[[ Exercise data open ]]

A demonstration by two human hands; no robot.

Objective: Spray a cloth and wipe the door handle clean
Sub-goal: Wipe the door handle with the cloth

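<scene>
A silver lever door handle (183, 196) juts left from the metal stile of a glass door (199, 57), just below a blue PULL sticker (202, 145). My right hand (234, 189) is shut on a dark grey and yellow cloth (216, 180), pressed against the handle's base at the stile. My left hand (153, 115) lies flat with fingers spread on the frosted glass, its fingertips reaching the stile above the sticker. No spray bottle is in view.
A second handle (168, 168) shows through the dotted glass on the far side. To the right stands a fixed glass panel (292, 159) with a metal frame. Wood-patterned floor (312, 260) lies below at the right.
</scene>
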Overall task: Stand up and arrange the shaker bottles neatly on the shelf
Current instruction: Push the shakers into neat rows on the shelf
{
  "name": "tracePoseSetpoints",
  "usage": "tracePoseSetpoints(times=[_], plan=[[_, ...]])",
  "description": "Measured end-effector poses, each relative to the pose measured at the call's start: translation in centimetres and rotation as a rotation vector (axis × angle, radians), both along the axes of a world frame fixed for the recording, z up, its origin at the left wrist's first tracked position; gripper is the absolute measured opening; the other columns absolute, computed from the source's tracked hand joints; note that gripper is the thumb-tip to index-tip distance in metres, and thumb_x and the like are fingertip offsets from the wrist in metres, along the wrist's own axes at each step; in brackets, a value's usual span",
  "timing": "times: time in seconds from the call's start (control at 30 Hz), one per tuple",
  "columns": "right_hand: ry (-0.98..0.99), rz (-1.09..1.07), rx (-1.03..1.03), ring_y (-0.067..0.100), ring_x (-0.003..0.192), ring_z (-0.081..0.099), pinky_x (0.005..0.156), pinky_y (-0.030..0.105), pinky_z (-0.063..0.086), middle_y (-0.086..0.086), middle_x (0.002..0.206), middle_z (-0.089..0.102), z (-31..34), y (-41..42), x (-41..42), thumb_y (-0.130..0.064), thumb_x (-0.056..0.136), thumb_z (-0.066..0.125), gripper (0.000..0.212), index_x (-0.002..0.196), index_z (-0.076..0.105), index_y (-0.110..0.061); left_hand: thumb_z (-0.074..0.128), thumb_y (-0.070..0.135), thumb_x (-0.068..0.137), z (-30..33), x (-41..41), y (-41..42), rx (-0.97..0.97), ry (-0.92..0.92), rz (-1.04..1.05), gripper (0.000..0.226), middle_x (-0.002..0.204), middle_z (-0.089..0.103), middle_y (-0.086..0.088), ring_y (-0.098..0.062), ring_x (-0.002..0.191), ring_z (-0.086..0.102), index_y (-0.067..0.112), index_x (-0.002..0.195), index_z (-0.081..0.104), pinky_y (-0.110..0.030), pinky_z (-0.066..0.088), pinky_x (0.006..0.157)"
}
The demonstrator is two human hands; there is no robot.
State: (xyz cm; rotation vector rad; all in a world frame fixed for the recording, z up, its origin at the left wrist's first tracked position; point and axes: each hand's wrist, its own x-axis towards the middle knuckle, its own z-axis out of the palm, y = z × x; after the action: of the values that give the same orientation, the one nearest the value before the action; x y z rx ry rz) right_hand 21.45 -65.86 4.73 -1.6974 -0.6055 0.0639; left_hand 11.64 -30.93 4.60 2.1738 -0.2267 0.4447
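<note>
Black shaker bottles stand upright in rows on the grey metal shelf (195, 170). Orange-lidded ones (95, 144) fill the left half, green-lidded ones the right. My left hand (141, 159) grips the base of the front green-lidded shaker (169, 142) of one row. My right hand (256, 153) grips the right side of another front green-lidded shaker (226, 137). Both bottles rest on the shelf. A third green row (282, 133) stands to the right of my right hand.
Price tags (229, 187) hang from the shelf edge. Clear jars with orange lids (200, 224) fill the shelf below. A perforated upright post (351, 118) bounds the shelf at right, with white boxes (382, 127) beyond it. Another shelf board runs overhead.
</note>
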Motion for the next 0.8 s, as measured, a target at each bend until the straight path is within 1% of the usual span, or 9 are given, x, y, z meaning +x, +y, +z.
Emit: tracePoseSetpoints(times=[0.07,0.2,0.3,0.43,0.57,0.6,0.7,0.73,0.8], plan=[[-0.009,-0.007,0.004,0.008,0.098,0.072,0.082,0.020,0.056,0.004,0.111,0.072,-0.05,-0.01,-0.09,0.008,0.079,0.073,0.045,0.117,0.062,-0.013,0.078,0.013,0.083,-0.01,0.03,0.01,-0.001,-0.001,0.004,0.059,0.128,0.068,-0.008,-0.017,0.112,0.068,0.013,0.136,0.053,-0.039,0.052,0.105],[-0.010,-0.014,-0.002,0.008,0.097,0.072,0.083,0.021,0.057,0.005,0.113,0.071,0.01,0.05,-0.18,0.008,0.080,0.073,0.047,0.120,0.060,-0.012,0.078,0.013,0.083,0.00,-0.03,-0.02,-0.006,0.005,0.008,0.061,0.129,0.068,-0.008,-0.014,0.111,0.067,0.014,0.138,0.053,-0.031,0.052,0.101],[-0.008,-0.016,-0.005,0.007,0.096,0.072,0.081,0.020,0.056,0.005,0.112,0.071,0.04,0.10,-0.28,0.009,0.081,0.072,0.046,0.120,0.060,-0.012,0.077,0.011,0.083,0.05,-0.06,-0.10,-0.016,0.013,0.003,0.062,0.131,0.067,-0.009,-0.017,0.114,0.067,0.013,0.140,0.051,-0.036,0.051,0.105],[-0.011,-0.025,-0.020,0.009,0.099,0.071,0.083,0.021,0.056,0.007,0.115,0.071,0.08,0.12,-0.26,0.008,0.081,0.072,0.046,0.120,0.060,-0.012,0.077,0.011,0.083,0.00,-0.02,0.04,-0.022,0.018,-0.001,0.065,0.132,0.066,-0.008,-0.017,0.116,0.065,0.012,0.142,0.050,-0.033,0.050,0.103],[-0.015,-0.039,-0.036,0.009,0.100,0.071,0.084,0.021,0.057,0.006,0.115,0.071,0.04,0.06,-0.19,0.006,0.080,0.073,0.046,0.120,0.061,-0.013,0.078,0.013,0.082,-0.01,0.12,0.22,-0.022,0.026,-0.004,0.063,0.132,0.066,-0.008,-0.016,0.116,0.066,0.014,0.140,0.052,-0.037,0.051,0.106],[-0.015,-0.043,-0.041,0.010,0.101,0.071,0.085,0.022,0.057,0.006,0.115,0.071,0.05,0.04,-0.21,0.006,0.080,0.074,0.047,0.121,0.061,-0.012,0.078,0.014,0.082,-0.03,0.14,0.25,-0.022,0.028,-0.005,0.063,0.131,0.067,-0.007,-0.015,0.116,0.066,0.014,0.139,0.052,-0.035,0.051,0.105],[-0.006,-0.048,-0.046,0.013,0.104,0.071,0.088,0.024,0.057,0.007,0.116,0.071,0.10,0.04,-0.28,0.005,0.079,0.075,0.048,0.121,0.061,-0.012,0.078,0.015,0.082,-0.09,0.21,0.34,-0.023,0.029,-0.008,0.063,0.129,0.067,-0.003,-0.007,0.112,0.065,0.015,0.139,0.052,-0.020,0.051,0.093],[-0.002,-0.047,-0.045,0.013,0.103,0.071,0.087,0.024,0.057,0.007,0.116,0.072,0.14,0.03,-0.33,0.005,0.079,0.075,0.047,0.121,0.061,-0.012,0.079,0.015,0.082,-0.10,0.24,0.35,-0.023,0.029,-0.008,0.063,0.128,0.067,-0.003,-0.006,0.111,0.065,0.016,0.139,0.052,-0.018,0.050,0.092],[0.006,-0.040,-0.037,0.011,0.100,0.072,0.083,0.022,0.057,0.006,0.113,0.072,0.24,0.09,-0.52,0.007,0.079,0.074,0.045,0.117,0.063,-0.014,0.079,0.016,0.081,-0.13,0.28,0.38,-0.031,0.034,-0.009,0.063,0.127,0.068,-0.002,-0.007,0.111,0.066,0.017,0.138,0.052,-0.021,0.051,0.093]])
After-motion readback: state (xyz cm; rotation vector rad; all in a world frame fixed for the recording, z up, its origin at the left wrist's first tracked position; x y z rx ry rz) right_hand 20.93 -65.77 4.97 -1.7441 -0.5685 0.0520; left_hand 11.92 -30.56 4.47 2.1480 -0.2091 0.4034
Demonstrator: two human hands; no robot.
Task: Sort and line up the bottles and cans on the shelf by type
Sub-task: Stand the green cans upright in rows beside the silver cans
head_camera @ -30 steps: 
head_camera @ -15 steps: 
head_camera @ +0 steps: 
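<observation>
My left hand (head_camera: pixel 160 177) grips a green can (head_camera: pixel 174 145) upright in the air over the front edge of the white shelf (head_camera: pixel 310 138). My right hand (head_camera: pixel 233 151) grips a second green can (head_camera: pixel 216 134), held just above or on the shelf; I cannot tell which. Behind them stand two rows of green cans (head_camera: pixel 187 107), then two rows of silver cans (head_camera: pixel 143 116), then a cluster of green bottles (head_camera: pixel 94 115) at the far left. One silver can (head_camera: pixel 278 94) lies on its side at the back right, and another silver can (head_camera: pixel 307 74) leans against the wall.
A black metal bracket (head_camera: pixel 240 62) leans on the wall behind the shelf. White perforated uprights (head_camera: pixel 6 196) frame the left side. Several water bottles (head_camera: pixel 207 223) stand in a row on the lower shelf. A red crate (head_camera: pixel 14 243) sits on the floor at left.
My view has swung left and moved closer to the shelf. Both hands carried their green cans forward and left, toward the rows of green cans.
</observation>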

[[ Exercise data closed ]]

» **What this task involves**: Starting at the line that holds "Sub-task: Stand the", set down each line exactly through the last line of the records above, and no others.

» **Response to this exercise**:
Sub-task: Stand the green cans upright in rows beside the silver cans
head_camera @ -30 steps: 
head_camera @ -15 steps: 
head_camera @ +0 steps: 
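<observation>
My left hand (head_camera: pixel 160 177) grips a green can (head_camera: pixel 174 145) upright in the air over the front edge of the white shelf (head_camera: pixel 310 138). My right hand (head_camera: pixel 233 151) grips a second green can (head_camera: pixel 216 134), held just above or on the shelf; I cannot tell which. Behind them stand two rows of green cans (head_camera: pixel 187 107), then two rows of silver cans (head_camera: pixel 143 116), then a cluster of green bottles (head_camera: pixel 94 115) at the far left. One silver can (head_camera: pixel 278 94) lies on its side at the back right, and another silver can (head_camera: pixel 307 74) leans against the wall.
A black metal bracket (head_camera: pixel 240 62) leans on the wall behind the shelf. White perforated uprights (head_camera: pixel 6 196) frame the left side. Several water bottles (head_camera: pixel 207 223) stand in a row on the lower shelf. A red crate (head_camera: pixel 14 243) sits on the floor at left.
My view has swung left and moved closer to the shelf. Both hands carried their green cans forward and left, toward the rows of green cans.
</observation>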

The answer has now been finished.